A few months ago I stumbled upon this blog article here, about the manufactured “US Debt Crisis”. It was a refreshing read, and it really opened my mind to the deficiencies in a lot of modern punditry. Time and time again, commentators like Tom Friedman will wring their hands in grief, asking why America’s two major parties cannot come to any sort of agreement. The more I read, the more I begin to realise that these types of commentators really must not read the news beyond the headline. Or rather, they read completely without perspective. When at every point, Democrats call for some kind of agreement that involves both tax increases and spending cuts, and Republicans choose only to negotiate spending cuts, it appears quite evident why America’s two major parties are not able to come to some sort of agreement. Yet, some commentators continue to press the same point over and over again:

The risks to both sides of a do-nothing-for-now strategy are arguably outweighed by the many possible advantages. The economic policy gulf between the parties has become so wide that it seems impossible, barring the use of accounting gimmicks, for them to split the difference.

The anti-tax, anti-government ideology of the right cannot be legitimately reconciled the with pro-government, high-tax commitment of the left, and vice versa. On top of that, these competing ideologies have acquired a moral dimension that makes ordinary political give-and-take intolerable.

Notions of unilateral victory, whether through Republican domination of Washington or through the expiration of the Bush tax cuts, become increasingly attractive, no matter how fanciful, if the alternative is engaging in the processes of honest bargaining, accommodation, negotiation and compromise.

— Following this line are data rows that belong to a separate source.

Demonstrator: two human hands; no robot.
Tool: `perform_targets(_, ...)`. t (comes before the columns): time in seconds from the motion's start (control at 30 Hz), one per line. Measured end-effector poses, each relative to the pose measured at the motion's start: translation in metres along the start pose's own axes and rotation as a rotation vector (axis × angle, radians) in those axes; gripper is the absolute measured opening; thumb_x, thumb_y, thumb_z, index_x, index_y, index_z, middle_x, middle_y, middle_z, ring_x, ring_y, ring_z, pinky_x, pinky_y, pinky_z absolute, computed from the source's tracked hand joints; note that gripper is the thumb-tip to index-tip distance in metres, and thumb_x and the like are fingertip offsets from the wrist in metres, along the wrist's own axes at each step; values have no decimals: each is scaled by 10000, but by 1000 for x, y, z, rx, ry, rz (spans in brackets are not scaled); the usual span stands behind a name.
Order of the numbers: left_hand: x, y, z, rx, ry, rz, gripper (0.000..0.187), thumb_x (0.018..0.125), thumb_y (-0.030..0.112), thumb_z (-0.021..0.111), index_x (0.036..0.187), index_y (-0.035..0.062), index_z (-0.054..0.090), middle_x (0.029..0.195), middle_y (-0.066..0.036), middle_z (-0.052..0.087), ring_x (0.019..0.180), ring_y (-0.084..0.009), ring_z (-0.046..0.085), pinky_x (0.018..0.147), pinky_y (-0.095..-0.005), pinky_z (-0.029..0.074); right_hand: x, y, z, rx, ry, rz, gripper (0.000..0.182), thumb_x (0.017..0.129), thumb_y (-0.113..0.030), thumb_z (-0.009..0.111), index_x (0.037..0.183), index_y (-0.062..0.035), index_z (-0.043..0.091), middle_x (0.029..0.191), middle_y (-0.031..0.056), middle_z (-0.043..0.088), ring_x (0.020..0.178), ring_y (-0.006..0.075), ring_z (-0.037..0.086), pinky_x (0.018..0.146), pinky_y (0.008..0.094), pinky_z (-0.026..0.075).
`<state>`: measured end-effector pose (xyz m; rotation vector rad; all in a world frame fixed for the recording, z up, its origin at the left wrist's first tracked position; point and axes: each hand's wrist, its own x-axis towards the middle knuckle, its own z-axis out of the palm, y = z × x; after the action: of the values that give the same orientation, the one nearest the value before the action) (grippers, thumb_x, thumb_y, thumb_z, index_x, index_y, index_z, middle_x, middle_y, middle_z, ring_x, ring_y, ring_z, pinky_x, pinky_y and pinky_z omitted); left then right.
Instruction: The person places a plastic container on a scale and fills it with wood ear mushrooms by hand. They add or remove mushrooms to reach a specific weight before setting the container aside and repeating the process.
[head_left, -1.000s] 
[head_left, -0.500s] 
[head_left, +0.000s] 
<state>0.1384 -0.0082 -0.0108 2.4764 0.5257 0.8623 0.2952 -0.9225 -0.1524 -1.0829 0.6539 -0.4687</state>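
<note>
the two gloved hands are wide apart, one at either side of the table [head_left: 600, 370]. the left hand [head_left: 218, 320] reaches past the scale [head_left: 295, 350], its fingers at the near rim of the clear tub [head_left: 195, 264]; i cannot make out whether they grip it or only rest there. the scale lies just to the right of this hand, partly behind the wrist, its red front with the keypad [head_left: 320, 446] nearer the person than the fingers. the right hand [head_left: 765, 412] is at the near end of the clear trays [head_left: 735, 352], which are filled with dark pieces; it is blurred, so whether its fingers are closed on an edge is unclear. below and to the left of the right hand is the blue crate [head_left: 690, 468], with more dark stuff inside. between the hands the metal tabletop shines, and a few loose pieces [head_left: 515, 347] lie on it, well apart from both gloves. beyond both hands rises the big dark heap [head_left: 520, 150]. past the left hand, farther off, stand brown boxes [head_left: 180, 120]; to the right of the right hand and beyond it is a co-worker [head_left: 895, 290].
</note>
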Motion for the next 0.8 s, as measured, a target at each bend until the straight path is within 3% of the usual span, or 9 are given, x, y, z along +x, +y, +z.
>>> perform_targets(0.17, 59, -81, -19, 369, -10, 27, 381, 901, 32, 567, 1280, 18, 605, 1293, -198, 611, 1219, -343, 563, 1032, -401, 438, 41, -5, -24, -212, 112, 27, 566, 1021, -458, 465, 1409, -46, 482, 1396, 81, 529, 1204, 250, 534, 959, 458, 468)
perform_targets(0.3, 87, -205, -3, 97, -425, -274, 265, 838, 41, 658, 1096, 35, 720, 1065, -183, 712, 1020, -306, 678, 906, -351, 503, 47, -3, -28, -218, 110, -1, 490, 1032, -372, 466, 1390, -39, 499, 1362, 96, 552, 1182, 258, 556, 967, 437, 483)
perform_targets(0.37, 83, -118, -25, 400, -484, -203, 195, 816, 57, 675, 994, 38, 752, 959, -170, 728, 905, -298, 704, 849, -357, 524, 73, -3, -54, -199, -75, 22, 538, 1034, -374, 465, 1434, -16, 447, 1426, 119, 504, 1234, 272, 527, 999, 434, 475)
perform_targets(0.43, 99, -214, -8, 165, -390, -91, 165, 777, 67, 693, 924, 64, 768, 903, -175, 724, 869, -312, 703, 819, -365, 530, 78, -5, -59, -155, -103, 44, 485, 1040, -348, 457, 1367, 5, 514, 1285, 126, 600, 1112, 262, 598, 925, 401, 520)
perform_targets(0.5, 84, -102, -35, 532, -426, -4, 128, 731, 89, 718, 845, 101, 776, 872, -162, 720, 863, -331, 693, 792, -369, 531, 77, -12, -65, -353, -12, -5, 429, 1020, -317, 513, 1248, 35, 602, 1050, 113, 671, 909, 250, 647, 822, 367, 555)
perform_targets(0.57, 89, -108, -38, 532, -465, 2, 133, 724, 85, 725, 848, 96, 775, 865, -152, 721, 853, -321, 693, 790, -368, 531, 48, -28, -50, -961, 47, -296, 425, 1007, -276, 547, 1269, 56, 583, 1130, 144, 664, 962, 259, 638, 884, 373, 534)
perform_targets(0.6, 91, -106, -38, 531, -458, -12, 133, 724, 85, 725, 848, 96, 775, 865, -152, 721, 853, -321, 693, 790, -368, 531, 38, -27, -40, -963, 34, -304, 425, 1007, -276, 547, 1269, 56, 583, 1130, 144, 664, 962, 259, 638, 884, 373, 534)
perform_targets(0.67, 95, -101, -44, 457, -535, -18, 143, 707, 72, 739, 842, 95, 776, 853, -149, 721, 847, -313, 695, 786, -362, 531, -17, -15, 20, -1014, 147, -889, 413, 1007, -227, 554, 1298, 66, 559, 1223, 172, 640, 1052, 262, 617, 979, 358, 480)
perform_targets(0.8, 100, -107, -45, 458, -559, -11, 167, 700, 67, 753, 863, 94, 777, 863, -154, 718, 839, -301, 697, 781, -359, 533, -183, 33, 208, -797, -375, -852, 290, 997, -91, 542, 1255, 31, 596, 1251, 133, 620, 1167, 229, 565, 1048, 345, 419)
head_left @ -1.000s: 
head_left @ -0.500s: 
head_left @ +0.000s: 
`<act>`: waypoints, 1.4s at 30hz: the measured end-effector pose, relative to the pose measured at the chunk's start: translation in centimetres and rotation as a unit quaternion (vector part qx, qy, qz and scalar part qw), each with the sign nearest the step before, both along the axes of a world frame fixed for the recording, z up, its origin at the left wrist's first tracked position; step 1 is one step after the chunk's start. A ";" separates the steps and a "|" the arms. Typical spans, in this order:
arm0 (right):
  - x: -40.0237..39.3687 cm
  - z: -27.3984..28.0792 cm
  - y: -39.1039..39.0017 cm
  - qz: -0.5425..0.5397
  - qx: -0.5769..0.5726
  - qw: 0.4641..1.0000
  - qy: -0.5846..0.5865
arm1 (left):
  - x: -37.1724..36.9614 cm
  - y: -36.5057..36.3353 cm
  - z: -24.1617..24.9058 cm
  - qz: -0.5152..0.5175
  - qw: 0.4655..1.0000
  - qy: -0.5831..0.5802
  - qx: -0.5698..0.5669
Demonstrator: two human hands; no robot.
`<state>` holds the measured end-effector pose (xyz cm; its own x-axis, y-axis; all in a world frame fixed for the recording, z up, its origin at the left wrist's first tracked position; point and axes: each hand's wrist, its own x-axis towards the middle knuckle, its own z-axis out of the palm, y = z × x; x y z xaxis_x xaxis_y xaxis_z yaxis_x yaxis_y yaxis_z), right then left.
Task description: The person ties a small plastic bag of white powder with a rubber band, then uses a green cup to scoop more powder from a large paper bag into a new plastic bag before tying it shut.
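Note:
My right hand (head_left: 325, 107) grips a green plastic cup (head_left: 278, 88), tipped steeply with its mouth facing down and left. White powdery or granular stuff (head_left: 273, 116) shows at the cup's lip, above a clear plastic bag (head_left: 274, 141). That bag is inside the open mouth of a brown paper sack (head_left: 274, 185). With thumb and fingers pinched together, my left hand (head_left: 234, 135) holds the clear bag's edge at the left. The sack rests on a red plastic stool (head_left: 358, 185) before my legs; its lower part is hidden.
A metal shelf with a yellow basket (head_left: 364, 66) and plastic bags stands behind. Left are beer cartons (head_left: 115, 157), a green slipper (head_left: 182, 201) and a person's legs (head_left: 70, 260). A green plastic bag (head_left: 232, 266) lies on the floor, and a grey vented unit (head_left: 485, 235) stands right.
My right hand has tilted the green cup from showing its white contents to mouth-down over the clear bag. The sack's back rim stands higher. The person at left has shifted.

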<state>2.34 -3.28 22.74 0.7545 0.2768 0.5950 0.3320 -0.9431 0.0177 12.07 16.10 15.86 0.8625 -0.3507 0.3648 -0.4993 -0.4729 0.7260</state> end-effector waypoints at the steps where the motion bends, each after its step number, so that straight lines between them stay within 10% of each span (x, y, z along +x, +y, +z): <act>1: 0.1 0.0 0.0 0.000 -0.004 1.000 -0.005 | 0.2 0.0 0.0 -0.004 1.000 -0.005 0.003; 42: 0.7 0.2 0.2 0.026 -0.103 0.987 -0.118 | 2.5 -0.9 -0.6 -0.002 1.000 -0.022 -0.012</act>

To fully understand the problem with these types of arguments, one must appreciate the centrist commentator position. Their perspective relies upon the notion that each party represents one extreme of the political compass, and that the answer generally lies in the middle. Now, while this argument is one I firmly disagree with, what is more important is that they do not hold the parties accountable for their beliefs. So fixed upon this notion that each party represents one ideological extreme, they do not acknowledge, or at least articulate, that both the Democratic and Republican party have come far to the right since the 1960s.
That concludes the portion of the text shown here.